RECORDS TO USE
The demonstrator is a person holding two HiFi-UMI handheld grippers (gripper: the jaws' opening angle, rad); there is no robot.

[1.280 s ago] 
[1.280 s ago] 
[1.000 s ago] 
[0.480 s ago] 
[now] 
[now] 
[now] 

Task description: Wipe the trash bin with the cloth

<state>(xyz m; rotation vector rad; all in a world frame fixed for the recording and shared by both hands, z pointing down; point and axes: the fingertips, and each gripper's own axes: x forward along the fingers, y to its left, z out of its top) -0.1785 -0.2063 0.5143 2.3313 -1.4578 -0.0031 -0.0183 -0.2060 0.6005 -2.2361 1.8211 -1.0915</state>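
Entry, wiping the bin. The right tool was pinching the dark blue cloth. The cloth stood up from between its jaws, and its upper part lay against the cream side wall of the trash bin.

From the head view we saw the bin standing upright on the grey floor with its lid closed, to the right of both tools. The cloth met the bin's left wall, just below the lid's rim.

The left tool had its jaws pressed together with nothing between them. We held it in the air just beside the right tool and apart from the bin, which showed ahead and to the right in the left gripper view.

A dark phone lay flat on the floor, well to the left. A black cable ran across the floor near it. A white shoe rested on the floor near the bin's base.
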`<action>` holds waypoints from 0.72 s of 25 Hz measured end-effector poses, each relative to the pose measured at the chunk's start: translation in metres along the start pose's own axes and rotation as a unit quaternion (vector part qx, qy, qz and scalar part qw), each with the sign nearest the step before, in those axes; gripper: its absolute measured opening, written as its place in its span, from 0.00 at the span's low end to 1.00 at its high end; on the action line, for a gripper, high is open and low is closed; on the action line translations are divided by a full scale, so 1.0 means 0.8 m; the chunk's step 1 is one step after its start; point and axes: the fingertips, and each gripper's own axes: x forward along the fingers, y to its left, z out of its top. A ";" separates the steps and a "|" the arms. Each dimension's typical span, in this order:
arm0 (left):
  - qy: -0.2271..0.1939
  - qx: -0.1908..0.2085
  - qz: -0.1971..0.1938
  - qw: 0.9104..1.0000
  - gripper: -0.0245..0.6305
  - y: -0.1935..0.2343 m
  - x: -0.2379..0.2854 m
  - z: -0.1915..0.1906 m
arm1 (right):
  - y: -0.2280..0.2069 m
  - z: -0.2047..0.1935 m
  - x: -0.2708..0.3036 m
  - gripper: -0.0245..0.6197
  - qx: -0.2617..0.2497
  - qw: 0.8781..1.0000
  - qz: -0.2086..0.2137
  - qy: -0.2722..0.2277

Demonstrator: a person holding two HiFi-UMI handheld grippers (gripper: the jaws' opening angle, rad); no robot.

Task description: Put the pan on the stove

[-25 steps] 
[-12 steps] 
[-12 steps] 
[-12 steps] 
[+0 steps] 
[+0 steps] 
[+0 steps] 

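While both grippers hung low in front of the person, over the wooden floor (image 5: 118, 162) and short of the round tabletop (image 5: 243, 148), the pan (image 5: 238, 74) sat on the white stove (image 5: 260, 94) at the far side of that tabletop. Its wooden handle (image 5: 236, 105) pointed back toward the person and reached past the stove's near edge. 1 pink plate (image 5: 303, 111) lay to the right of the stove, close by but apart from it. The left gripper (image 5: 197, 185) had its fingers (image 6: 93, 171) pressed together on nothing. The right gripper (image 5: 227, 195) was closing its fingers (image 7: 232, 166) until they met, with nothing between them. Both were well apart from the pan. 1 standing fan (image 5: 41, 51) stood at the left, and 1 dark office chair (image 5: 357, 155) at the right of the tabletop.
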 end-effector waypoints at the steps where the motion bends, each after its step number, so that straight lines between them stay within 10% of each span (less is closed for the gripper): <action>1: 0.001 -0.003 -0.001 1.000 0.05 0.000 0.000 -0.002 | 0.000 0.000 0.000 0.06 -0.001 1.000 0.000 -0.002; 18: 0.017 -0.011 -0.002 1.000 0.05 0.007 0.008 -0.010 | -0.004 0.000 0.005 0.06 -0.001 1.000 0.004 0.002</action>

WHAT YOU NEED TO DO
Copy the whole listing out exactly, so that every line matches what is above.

EXERCISE OUTPUT
The demonstrator is a person holding two HiFi-UMI handheld grippers (gripper: the jaws' opening angle, rad); there is no robot.

[1.280 s ago] 
[1.280 s ago] 
[1.000 s ago] 
[0.480 s ago] 
[now] 
[now] 
[now] 

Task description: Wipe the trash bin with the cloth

<state>(xyz m; rotation vector rad; all in a world frame fixed for the recording and shared by both hands, z pointing down; point and axes: the fingertips, and each gripper's own axes: x forward along the fingers, y to its left, z out of its top) -0.1785 -0.2063 0.5143 2.3313 -1.4578 -0.0031 -0.0183 -0.2060 0.6005 -2.2361 1.8211 -1.0915</state>
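Entry, wiping the bin. The right tool was pinching the dark blue cloth. The cloth stood up from between its jaws, and its upper part lay against the cream side wall of the trash bin.

From the head view we saw the bin standing upright on the grey floor with its lid closed, to the right of both tools. The cloth met the bin's left wall, just below the lid's rim.

The left tool had its jaws pressed together with nothing between them. We held it in the air just beside the right tool and apart from the bin, which showed ahead and to the right in the left gripper view.

A dark phone lay flat on the floor, well to the left. A black cable ran across the floor near it. A white shoe rested on the floor near the bin's base.
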`<action>` holds waypoints from 0.72 s of 25 Hz measured end-effector poses, each relative to the pose measured at the chunk's start: translation in metres along the start pose's own axes and rotation as a unit quaternion (vector part qx, qy, qz and scalar part qw), each with the sign nearest the step before, in those axes; gripper: its absolute measured opening, written as its place in its span, from 0.00 at the span's low end to 1.00 at its high end; on the action line, for a gripper, high is open and low is closed; on the action line translations are divided by a full scale, so 1.0 means 0.8 m; the chunk's step 1 is one step after its start; point and axes: the fingertips, and each gripper's own axes: x forward along the fingers, y to its left, z out of its top. A ";" separates the steps and a "|" the arms. Each dimension's typical span, in this order:
arm0 (left):
  - qy: -0.2271..0.1939
  - qx: -0.1908..0.2085
  - qz: -0.1971..0.1938
  - qw: 0.9104..1.0000
  - gripper: -0.0245..0.6305
  - y: -0.1935..0.2343 m
  - x: -0.2379..0.2854 m
  - z: -0.1915..0.1906 m
arm1 (right):
  - y: -0.2280..0.2069 m
  - z: -0.2047..0.1935 m
  - x: -0.2708..0.3036 m
  - gripper: -0.0245..0.6197
  - qx: -0.2617..0.2497
  - qw: 0.8781..1.0000
  - qz: -0.2086..0.2137
  - qy: -0.2722..0.2277

Demonstrator: a person holding two HiFi-UMI handheld grippers (gripper: the jaws' opening angle, rad); no robot.

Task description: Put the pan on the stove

[-25 steps] 
[-12 steps] 
[-12 steps] 
[-12 steps] 
[+0 steps] 
[+0 steps] 
[+0 steps] 

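While both grippers hung low in front of the person, over the wooden floor (image 5: 118, 162) and short of the round tabletop (image 5: 243, 148), the pan (image 5: 238, 74) sat on the white stove (image 5: 260, 94) at the far side of that tabletop. Its wooden handle (image 5: 236, 105) pointed back toward the person and reached past the stove's near edge. 1 pink plate (image 5: 303, 111) lay to the right of the stove, close by but apart from it. The left gripper (image 5: 197, 185) had its fingers (image 6: 93, 171) pressed together on nothing. The right gripper (image 5: 227, 195) was closing its fingers (image 7: 232, 166) until they met, with nothing between them. Both were well apart from the pan. 1 standing fan (image 5: 41, 51) stood at the left, and 1 dark office chair (image 5: 357, 155) at the right of the tabletop.
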 end-effector waypoints at the steps where the motion bends, each after its step number, so that straight lines between them stay within 10% of each span (less is closed for the gripper): <action>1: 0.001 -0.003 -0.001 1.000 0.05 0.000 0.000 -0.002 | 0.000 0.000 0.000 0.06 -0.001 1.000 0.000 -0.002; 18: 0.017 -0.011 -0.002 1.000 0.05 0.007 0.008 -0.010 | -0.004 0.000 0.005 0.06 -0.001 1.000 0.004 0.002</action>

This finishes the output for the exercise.